The bay, branding, and being white in hip-hop: G-Eazy tells all


by Caitlin LoPilato

“From the BART train to a tour bus,” Bay area rapper G-Eazy has been making impressive strides in his career lately, completing his first string of performances in Europe, appearing in an issue of The New York Times, and racking up over a million views in less than a month for his latest music video, “I Mean It.” Perhaps G’s most noteworthy accomplishment comes in the form of his newest album, These Things Happen, a 16-track musical diary that embodies the dapper rapper’s complex persona. We talked to G-Eazy about how his journey started, where he is now, and important lessons he’s learned along the way.

Caitlin LoPilato: You just finished your first-ever European tour. How was that?

G-Eazy: It was crazy. It was wild to think that music could take me and my team all the way overseas and allow me to perform these songs thousands of miles away from where they were made.

CL: Were the crowd reactions different in Europe than they are in America?

GE: Sometimes, their accents would come through [Laughs]. In some cities where they were really loud, you could hear them screaming the words to a song and there was a collective, slightly accented sound in the lyric.

CL: When did you first know that you wanted to pursue music? Why hip-hop?

GE: Hip-hop was the culture and the genre that I was surrounded by. In terms of a career, I’ve always had this strong entrepreneurial drive, and music just became the vehicle for it. My friends and I were all into writing raps and rapping them to each other. It eventually became competitive; we would freestyle and battle each other sometimes. You just wanted to be the coolest one. This was around the time I started making beats, and it was the entrepreneurial side of my brain that was like “I could take these raps, record them over the beats that I’m making, put them on a CD and be kind of official.” It was that idea that really struck with me.

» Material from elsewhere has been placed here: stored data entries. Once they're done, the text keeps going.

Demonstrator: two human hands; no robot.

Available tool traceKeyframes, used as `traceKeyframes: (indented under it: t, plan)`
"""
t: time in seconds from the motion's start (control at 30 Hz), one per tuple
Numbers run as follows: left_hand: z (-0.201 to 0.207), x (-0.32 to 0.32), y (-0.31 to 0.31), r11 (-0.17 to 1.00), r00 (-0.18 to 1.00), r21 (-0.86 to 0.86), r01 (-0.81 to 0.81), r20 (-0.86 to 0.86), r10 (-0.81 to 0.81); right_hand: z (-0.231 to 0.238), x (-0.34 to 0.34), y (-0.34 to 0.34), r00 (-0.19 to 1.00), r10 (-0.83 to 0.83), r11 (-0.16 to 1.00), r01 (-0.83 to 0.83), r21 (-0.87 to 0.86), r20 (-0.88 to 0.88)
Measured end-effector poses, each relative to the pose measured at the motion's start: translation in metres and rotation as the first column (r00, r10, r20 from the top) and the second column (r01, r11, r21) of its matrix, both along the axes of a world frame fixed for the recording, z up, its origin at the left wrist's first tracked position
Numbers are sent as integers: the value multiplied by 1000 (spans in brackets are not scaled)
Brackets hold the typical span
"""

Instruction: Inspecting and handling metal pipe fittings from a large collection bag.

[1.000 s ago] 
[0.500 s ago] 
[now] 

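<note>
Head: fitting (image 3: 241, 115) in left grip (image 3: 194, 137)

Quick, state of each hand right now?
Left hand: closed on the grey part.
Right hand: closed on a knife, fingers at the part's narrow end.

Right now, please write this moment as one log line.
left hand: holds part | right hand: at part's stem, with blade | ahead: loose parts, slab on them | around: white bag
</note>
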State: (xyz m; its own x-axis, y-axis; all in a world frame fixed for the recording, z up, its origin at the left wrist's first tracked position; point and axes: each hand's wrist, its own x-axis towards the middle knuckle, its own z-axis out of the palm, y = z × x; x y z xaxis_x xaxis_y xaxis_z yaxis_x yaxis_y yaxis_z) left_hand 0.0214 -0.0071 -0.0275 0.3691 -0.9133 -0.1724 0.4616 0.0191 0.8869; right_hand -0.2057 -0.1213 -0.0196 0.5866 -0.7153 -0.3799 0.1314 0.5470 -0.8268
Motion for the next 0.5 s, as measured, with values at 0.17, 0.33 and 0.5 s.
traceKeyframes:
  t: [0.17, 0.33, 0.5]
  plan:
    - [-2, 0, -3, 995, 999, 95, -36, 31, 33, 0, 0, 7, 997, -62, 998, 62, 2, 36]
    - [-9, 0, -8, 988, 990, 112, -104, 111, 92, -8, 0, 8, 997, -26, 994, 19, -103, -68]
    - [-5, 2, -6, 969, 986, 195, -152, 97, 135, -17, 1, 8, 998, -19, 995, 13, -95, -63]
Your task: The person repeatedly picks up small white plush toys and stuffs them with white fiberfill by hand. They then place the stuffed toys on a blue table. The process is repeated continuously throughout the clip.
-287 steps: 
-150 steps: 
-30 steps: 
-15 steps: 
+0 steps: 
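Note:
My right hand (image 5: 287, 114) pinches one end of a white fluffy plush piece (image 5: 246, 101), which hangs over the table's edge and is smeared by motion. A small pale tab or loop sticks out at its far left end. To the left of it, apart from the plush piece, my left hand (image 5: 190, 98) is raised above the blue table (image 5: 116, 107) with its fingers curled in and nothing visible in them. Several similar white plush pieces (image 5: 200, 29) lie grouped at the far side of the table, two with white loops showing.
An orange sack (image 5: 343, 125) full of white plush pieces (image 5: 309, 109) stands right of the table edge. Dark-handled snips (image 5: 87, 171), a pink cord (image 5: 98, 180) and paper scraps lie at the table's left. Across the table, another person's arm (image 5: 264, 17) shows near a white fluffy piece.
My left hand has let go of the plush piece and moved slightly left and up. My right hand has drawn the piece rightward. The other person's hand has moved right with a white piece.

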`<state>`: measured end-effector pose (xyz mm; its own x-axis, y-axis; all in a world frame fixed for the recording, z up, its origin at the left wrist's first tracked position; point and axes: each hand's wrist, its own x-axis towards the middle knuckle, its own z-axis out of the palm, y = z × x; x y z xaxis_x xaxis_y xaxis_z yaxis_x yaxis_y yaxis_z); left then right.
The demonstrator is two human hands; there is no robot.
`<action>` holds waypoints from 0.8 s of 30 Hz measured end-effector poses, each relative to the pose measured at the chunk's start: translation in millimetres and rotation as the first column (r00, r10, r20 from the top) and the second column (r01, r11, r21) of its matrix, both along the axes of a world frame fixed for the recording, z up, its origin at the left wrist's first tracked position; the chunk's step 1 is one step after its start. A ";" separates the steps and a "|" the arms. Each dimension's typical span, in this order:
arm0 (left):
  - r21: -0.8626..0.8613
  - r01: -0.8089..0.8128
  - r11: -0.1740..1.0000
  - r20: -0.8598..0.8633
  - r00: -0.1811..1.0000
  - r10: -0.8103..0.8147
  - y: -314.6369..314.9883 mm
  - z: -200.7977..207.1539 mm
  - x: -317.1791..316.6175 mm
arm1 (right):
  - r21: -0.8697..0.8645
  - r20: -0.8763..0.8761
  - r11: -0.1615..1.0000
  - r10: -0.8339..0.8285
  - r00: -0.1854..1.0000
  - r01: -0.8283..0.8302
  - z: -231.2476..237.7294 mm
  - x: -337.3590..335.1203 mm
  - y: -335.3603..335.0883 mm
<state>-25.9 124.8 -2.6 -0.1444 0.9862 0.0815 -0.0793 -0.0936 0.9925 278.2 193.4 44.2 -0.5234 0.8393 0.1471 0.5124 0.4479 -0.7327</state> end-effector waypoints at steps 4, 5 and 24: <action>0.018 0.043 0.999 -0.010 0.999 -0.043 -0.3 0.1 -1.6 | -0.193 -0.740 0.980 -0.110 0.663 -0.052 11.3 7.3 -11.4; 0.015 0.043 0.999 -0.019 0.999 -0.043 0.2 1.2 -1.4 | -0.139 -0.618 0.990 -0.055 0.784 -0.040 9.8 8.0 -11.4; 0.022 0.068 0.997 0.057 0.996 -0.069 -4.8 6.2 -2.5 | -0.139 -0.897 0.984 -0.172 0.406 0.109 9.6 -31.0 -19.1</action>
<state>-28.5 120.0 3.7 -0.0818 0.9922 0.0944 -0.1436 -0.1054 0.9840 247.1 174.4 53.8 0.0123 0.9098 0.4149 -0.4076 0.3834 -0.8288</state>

CL: Was there any pressure there, since you were a white kid trying to make it in rap?

GE: Yeah, for sure! That pressure seemed like something that could be tough, but I never saw it as something that would keep me from doing what I loved.

CL: I know you majored in Music Industry Studies at Loyola. What was one of the most important things you learned while in college, and how did you apply it to your career today?

GE: The single most important thing I learned was the importance of building a brand. That was one thing my teachers talked about the most; every artist, every band, every company, everything in the world has a brand and an identity behind that brand. Everything you do, whether it’s a song, album art, music video, performance, or interview, you’re representing your brand in a certain way. You need to know who you are and what your brand is.

CL: In your song “Far Alone” you talk about growing up on Bay area rap like Mac Dre and E-40, and now E-40 is joining you on stage, and you have relationships with pretty big-name Bay area rappers like Lil B…What’s that like for you?

GE: It’s completely surreal. Even those local guys who weren’t necessarily known on a national level or selling tons of records are still legends in my eyes, and were people I idolized growing up. To finally grow to this level and consider those people as peers is crazy.

CL: Especially within your fan base, you’re associated a lot with other white rappers, like Logic, Hoodie Allen, Sammy Adams…are you comfortable with that association or are you looking to step out of it?

GE: Ever since I was 13 or 14, I was like, “Well if I’m going to do this, I want to be as big as Drake or Kanye.” That’s the category I aspire to be in.

CL: These Things Happen is a really introspective record, and it definitely seems like you took your time to perfect this one. For old fans, new fans, or anyone who’s never heard your music before, how would you describe your new album?

GE: It shows the different sides of who I am as a person. It has the more introspective, reflective side, where I tell real stories about coming from not much and aspiring for big things, and I talk about what the roller coaster has been like so far. But it also shows the party side. Depending on what time of the night it is, I can be a drunk asshole partying my face off, and looking for the next bar to go to. Sound-wise, it’s a mix of my influences. There’s a lot of Kanye and Drake, there’s a little Lil Wayne, and I have a record on there with A$AP Ferg. The album as a whole is really an all-encompassing look at who I am.